People make strange noises. And sometimes these strange noises are duplicated and spread to others who spread them to others, and so on. Take the voiceless sound made by forcing air through your teeth in a ‘ch’ fashion. Now pucker your lips as if to kiss someone, of course leaving room for air to escape. Now give it a good Ch--, chchch, chch, ch--.
This is the sound made by every sales clerk or bank teller pulling up information for or about you on a computer.
“Ok, Mr. Jones, give me a sec to pull up your account here (mouse click, mouse click)
Ch--, chchch, chch, Ch--…
Depending on your area of the country there are of course some variations. For instance, take the same puckered-lip formation and instead of a voiceless ‘ch’, use a vocalized ‘t’ and ‘d’ combo with an ‘oo’ - ‘tdoo’ with the same rhythm as before:
‘I’m showing that you have a late fee – let me check to see what movie that was (click, click) Tdoo-- tdoodoodoo, doodoo, tdoo--…
This is the ‘I’m about to show you how good I am with a mouse and need a little musical accompaniment to my work’ sound.


----------



## SevenWritez (May 25, 2008)

Hah. I'm not sure if there was a point to this or not, but I enjoyed it. When you were describing the sounds made, I found myself imitating your description, only to startle myself by thinking, 'Hey, that _is_ how it sounds!'

Very short, but very fun. Good job.


----------



## balanceseekr (May 29, 2008)

*nice part of a longer piece*

very nice piece of an essay.  Would love to reach it either leading or couched within a larger essay.


----------



## Mordecai The Avenger (May 29, 2008)

Fun stuff.


> I found myself imitating your description, only to startle myself by thinking, 'Hey, that _is_ how it sounds!'


 Yeah, me too.
Quite the enjoyable little blurb. Good job!


----------



## Chessrogue (Jun 2, 2008)

Interesting......


----------



## Sen Yama (Jul 7, 2008)

I like it. The sound it true. Surprised me like those above.


----------



## The Backward OX (Jul 8, 2008)

Mine mostly sound like this:

Umm. . . de de de, de de. . . . umm . . . .won’t be long now, computer’s a bit slow today . . . . .de de de, de de. . . . .umm . . . . de de de, de de . . . .Ahh! Here it is! Now, what were we looking for again?

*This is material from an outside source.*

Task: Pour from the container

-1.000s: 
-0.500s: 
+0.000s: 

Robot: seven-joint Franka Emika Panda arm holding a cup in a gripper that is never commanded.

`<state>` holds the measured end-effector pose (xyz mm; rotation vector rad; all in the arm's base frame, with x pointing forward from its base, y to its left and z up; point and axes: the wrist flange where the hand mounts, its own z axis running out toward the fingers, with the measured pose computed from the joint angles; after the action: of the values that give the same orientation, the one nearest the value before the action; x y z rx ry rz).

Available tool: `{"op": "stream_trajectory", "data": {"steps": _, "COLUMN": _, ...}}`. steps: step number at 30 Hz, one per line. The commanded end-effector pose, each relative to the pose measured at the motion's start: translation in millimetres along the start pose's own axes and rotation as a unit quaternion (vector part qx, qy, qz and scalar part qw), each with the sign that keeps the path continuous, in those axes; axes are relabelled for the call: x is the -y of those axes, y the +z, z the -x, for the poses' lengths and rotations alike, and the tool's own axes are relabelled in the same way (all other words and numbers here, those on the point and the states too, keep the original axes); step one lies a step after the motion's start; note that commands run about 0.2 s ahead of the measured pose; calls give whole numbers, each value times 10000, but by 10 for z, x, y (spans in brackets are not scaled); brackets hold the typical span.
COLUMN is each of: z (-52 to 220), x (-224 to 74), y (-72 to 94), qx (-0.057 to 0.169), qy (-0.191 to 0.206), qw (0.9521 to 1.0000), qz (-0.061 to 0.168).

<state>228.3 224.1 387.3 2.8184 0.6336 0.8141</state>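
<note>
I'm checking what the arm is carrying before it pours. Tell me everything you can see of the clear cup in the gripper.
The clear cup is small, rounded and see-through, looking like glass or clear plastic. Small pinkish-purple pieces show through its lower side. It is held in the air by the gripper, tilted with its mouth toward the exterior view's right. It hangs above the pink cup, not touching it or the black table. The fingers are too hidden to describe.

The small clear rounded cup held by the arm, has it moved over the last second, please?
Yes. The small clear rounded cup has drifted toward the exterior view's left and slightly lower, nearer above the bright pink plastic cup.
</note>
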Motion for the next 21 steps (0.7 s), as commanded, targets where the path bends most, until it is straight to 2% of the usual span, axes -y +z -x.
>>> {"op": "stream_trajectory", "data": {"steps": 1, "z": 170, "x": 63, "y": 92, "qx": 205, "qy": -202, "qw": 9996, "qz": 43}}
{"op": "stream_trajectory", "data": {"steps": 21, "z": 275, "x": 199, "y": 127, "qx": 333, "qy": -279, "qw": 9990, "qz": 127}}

Although I agree, some go Tdoo-- tdoodoodoo, doodoo, tdoo--…


----------



## terrib (Jul 8, 2008)

Cute...I was actually doing them. I am laughing now.

It couldn't be any worse than the noises my husband makes when he sleeps. How could someone so quiet during the day be so noisy at night. Sometimes....I could pinch his head off! Puff...puff...puff...all night long. It's like a little puff of air escapes his lips with _every_ breath. God, I'm getting mad just thinking about it......


----------